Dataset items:
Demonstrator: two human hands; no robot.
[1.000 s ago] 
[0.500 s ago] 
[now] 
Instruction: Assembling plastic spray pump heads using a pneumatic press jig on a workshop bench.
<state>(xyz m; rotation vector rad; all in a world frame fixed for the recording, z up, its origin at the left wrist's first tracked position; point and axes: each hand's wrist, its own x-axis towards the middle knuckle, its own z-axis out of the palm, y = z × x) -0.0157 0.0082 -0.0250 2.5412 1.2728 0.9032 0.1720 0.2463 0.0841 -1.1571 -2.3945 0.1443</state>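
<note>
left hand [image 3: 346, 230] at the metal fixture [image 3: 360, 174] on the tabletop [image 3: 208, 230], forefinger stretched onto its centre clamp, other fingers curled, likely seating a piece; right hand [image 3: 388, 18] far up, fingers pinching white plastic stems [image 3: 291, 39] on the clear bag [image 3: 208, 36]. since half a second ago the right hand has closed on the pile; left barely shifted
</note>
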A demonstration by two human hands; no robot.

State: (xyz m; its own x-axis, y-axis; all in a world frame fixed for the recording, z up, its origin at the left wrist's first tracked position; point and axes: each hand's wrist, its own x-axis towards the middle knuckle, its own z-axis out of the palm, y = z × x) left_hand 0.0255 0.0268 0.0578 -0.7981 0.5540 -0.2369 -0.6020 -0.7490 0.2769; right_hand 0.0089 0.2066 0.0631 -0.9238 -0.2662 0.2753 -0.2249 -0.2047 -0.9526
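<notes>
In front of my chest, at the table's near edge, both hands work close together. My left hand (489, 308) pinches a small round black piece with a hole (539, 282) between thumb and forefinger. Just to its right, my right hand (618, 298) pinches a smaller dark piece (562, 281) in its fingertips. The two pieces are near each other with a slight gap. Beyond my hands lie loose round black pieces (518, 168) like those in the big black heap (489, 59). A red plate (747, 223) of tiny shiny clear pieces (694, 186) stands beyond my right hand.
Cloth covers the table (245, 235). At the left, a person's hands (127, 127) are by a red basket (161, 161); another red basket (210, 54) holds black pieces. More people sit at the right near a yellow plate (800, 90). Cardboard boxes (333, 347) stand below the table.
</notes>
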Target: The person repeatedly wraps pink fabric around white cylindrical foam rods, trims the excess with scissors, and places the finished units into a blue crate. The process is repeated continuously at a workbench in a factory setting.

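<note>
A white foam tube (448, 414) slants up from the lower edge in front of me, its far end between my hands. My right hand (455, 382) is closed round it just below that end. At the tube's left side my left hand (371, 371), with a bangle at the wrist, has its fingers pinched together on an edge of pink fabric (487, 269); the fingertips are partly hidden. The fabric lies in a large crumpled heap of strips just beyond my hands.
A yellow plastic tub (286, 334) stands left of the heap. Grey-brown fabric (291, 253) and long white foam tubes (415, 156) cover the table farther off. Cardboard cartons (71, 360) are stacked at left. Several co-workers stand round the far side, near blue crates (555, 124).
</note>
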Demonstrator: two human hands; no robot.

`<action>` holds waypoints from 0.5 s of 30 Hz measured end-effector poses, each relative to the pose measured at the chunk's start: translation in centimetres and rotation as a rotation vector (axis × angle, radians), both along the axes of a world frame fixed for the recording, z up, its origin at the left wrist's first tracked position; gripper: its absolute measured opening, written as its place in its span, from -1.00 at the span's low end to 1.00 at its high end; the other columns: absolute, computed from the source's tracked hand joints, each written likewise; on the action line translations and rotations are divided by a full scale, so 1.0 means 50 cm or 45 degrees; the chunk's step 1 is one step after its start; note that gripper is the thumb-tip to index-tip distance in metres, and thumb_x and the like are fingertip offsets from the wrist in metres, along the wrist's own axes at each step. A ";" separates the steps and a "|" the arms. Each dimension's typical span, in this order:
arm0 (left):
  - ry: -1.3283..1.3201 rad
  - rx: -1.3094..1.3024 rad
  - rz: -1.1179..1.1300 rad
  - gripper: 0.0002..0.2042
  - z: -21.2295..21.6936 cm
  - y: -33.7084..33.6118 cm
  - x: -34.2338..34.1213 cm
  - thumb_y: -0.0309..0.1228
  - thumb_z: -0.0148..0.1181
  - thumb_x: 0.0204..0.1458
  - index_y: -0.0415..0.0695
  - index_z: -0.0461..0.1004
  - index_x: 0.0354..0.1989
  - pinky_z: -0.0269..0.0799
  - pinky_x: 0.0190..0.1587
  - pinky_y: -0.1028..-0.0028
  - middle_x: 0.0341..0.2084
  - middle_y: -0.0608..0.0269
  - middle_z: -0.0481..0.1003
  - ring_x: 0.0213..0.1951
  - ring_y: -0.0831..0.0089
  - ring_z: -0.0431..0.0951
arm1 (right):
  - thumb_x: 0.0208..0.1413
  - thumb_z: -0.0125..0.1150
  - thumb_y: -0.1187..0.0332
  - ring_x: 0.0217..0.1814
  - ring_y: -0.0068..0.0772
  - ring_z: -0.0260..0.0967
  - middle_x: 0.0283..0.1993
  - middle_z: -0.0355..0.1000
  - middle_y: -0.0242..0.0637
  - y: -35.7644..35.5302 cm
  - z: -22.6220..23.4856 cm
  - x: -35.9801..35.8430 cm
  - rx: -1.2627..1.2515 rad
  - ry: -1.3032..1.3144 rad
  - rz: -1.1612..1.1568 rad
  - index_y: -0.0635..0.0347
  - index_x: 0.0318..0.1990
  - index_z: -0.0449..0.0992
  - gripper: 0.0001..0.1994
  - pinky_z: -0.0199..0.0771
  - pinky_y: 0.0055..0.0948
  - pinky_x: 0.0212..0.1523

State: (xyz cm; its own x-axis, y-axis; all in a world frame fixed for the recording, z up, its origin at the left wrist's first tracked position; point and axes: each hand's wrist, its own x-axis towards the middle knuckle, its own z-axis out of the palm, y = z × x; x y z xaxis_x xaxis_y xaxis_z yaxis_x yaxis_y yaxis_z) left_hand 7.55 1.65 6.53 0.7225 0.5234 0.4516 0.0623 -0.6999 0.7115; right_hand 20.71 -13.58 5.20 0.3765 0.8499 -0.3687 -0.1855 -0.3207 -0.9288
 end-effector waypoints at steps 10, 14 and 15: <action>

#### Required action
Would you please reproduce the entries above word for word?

#### Answer space
Demonstrator: two human hands; no robot.
[1.000 s ago] 
[0.500 s ago] 
[now] 
Instruction: Assembling plastic spray pump heads using a pneumatic press jig on a workshop bench.
<state>(xyz m; rotation vector rad; all in a world frame fixed for the recording, z up, its origin at the left wrist's first tracked position; point and axes: each hand's wrist, its own x-axis towards the middle knuckle, its own z-axis out of the palm, y = z × x) -0.0157 0.0082 -0.0250 2.5412 1.2728 0.9032 0.1720 0.2463 0.0841 -1.1571 -2.3945 0.1443</state>
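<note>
left hand [image 3: 346, 230] at the metal fixture [image 3: 360, 174] on the tabletop [image 3: 208, 230], forefinger stretched onto its centre clamp, other fingers curled, likely seating a piece; right hand [image 3: 388, 18] far up, fingers pinching white plastic stems [image 3: 291, 39] on the clear bag [image 3: 208, 36]. since half a second ago the right hand has closed on the pile; left barely shifted
</note>
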A demonstration by two human hands; no robot.

State: (xyz m; its own x-axis, y-axis; all in a world frame fixed for the recording, z up, its origin at the left wrist's first tracked position; point and axes: each hand's wrist, its own x-axis towards the middle knuckle, its own z-axis out of the palm, y = z × x) left_hand 0.0255 0.0268 0.0578 -0.7981 0.5540 -0.2369 -0.6020 -0.7490 0.2769; right_hand 0.0089 0.2066 0.0631 -0.9238 -0.2662 0.2753 -0.2249 -0.2047 -0.9526
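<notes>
In front of my chest, at the table's near edge, both hands work close together. My left hand (489, 308) pinches a small round black piece with a hole (539, 282) between thumb and forefinger. Just to its right, my right hand (618, 298) pinches a smaller dark piece (562, 281) in its fingertips. The two pieces are near each other with a slight gap. Beyond my hands lie loose round black pieces (518, 168) like those in the big black heap (489, 59). A red plate (747, 223) of tiny shiny clear pieces (694, 186) stands beyond my right hand.
Cloth covers the table (245, 235). At the left, a person's hands (127, 127) are by a red basket (161, 161); another red basket (210, 54) holds black pieces. More people sit at the right near a yellow plate (800, 90). Cardboard boxes (333, 347) stand below the table.
</notes>
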Target: The person repeatedly wraps pink fabric around white cylindrical foam rods, trims the excess with scissors, and places the finished units into a blue crate. The process is repeated continuously at a workbench in a factory setting.

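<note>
A white foam tube (448, 414) slants up from the lower edge in front of me, its far end between my hands. My right hand (455, 382) is closed round it just below that end. At the tube's left side my left hand (371, 371), with a bangle at the wrist, has its fingers pinched together on an edge of pink fabric (487, 269); the fingertips are partly hidden. The fabric lies in a large crumpled heap of strips just beyond my hands.
A yellow plastic tub (286, 334) stands left of the heap. Grey-brown fabric (291, 253) and long white foam tubes (415, 156) cover the table farther off. Cardboard cartons (71, 360) are stacked at left. Several co-workers stand round the far side, near blue crates (555, 124).
</note>
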Demonstrator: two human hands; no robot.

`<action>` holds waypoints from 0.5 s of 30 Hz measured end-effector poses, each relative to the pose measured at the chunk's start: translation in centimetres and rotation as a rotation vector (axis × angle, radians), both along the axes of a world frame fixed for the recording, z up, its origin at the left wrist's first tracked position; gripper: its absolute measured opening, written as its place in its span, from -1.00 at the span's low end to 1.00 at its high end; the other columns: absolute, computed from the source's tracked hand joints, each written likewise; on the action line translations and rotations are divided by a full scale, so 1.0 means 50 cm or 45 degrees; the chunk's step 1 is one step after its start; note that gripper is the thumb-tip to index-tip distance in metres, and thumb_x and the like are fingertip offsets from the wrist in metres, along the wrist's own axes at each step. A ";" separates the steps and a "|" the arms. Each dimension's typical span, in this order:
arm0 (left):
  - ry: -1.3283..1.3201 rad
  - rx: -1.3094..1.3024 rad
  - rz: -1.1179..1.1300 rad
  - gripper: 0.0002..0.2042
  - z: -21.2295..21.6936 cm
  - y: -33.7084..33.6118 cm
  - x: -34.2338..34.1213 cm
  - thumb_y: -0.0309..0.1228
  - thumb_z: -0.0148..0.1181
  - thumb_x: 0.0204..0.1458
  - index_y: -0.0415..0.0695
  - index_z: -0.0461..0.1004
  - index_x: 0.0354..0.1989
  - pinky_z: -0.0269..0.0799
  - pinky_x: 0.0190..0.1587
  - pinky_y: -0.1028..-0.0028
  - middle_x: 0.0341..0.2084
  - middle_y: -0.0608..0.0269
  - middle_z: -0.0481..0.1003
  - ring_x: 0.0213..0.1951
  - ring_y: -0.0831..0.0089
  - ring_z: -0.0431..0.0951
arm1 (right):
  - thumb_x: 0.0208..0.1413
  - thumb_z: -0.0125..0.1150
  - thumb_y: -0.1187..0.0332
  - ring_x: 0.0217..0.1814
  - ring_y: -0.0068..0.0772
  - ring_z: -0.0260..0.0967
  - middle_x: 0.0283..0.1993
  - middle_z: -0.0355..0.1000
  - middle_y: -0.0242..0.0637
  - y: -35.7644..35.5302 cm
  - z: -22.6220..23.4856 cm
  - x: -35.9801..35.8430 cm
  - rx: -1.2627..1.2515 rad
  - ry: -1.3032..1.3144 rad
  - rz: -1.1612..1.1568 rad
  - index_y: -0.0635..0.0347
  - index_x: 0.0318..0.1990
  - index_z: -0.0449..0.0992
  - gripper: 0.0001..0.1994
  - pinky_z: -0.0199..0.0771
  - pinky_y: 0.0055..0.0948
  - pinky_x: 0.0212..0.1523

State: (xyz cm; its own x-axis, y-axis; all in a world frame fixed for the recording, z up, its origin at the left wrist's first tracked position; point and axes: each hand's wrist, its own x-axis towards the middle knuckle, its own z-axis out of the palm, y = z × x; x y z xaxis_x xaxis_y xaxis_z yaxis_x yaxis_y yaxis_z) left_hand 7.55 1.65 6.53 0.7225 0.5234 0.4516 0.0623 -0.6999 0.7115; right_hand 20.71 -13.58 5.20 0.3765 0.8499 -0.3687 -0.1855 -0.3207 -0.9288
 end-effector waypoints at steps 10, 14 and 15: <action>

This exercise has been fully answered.